What is required:
Your answer should consist of the lines in the data below that contain "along".
++++ Information provided
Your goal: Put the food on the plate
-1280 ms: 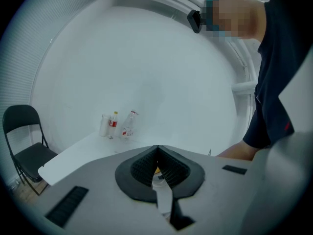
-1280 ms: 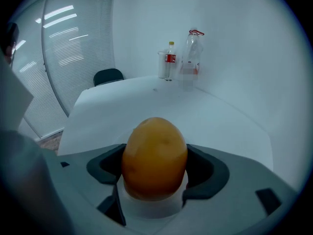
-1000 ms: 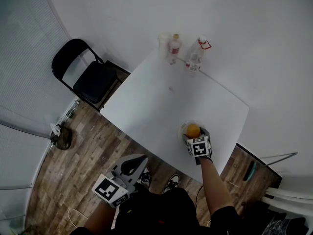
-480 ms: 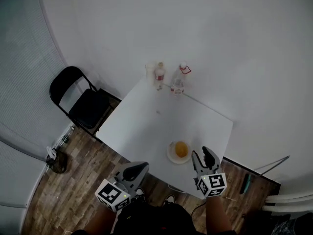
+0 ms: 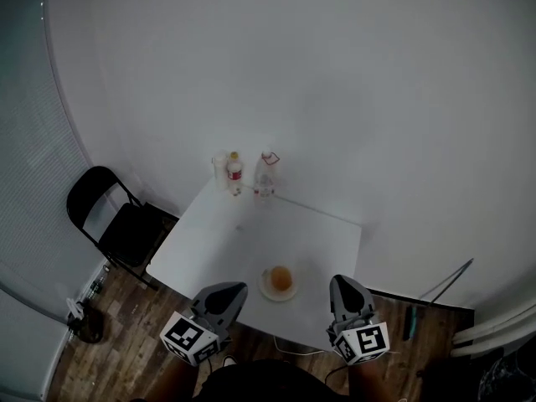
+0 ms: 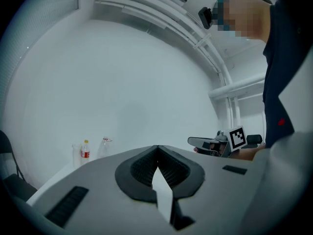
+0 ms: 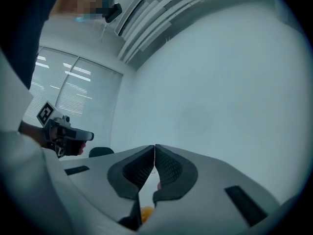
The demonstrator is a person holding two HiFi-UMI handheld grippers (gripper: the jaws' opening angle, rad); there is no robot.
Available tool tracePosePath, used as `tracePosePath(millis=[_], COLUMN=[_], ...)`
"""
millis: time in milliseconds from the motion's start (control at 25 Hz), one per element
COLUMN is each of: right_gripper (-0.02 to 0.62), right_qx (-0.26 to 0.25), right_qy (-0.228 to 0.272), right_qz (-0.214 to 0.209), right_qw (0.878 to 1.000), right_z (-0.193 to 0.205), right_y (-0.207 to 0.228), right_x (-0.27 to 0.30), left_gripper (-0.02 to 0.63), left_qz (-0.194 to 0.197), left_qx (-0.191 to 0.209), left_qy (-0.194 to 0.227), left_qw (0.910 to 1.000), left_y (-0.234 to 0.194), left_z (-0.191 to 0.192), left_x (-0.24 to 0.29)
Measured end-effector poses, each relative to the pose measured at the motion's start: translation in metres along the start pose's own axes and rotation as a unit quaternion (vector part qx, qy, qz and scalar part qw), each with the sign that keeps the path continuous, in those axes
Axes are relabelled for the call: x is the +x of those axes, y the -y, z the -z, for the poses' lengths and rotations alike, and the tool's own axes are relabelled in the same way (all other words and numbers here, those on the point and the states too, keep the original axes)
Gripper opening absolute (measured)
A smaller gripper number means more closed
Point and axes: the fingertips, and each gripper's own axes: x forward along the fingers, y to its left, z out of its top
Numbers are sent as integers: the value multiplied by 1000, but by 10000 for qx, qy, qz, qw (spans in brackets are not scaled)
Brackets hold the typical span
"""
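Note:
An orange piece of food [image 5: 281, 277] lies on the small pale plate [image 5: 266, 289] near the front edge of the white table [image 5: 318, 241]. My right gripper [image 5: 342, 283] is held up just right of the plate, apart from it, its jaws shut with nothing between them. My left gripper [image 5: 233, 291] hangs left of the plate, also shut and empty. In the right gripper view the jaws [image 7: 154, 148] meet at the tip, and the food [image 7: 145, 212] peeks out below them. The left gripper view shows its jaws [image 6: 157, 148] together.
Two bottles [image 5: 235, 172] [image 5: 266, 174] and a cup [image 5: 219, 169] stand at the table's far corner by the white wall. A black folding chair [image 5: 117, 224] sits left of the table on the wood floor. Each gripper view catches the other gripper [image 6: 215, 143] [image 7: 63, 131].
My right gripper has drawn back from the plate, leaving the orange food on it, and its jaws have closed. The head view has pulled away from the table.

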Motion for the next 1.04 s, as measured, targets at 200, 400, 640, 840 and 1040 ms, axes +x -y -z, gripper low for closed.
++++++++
Solution for this problem:
Measured end-effector poses, each relative to the pose measured at the motion's start: translation in metres along the start pose's own axes and rotation as a unit quaternion (vector part qx, qy, qz and scalar part qw), each with the sign that keeps the path continuous, in those axes
Point and axes: the fingertips, and each gripper's own axes: x forward along the fingers, y to its left, z out of its top

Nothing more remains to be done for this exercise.